> [ASSIGNMENT]: Repeat all the lines below exactly, but omit the pictures.
* * *
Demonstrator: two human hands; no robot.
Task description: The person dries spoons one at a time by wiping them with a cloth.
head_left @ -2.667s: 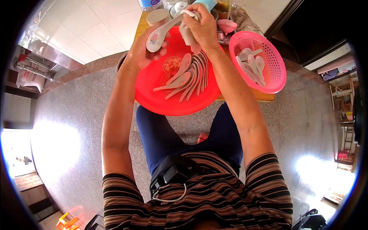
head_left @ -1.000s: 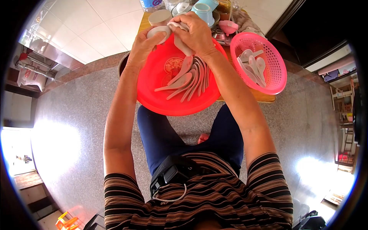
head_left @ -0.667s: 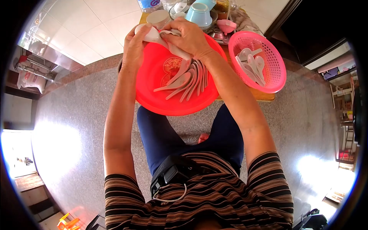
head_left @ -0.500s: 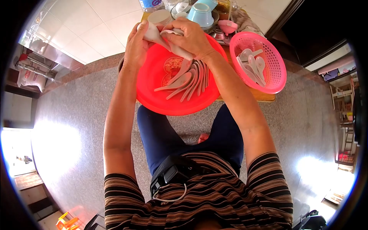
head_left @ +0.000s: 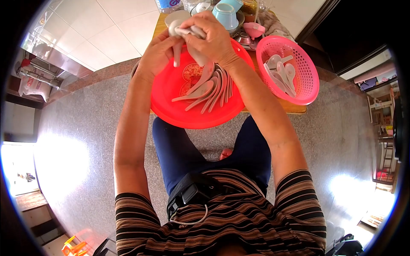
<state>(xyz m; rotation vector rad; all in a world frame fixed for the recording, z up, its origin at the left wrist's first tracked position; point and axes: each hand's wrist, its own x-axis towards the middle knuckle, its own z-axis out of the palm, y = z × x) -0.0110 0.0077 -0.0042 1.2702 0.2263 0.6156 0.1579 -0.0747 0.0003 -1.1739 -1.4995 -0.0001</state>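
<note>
Left fingers of yours grip a spoon (head_left: 177,56) – left hand (head_left: 157,54) by the basin's (head_left: 171,112) far side; right hand (head_left: 213,42) clutches cloth (head_left: 197,54) against it.

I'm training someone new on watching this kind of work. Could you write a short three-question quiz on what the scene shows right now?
1. The left hand holds a spoon. What does the right hand hold against it?
A) a cloth
B) a bowl
C) a bottle

2. True or false: the pink colander stands to the right of the basin.

3. Fill in the colour: the fanned-out spoons lie in the ____ basin.

Key: 1. A; 2. true; 3. red
</note>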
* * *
> [RESULT]:
Demonstrator: two human hands; no robot.
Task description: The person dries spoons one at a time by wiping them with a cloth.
head_left @ -2.667s: 
head_left @ -1.000s: 
head_left @ -0.667s: 
head_left @ -0.500s: 
head_left @ +0.000s: 
<state>(xyz m; rotation vector rad; all in a world frame fixed for the recording, z up, its origin at the left wrist's first tracked position; point and axes: each hand's wrist, its own x-axis towards the middle knuckle, its own z-axis out of the palm, y = z × x) -0.0110 0.0077 -0.0042 1.2702 0.2263 0.6156 0.1579 -0.0747 0.0003 -1.1739 -1.4995 -0.0001</state>
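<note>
Left fingers of yours grip a spoon (head_left: 177,56) – left hand (head_left: 157,54) by the basin's (head_left: 171,112) far side; right hand (head_left: 213,42) clutches cloth (head_left: 197,54) against it.

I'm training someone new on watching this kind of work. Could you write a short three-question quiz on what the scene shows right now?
1. The left hand holds a spoon. What does the right hand hold against it?
A) a cloth
B) a bowl
C) a bottle

2. True or false: the pink colander stands to the right of the basin.

3. Fill in the colour: the fanned-out spoons lie in the ____ basin.

Key: 1. A; 2. true; 3. red
</note>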

For this exercise, the work is now complete.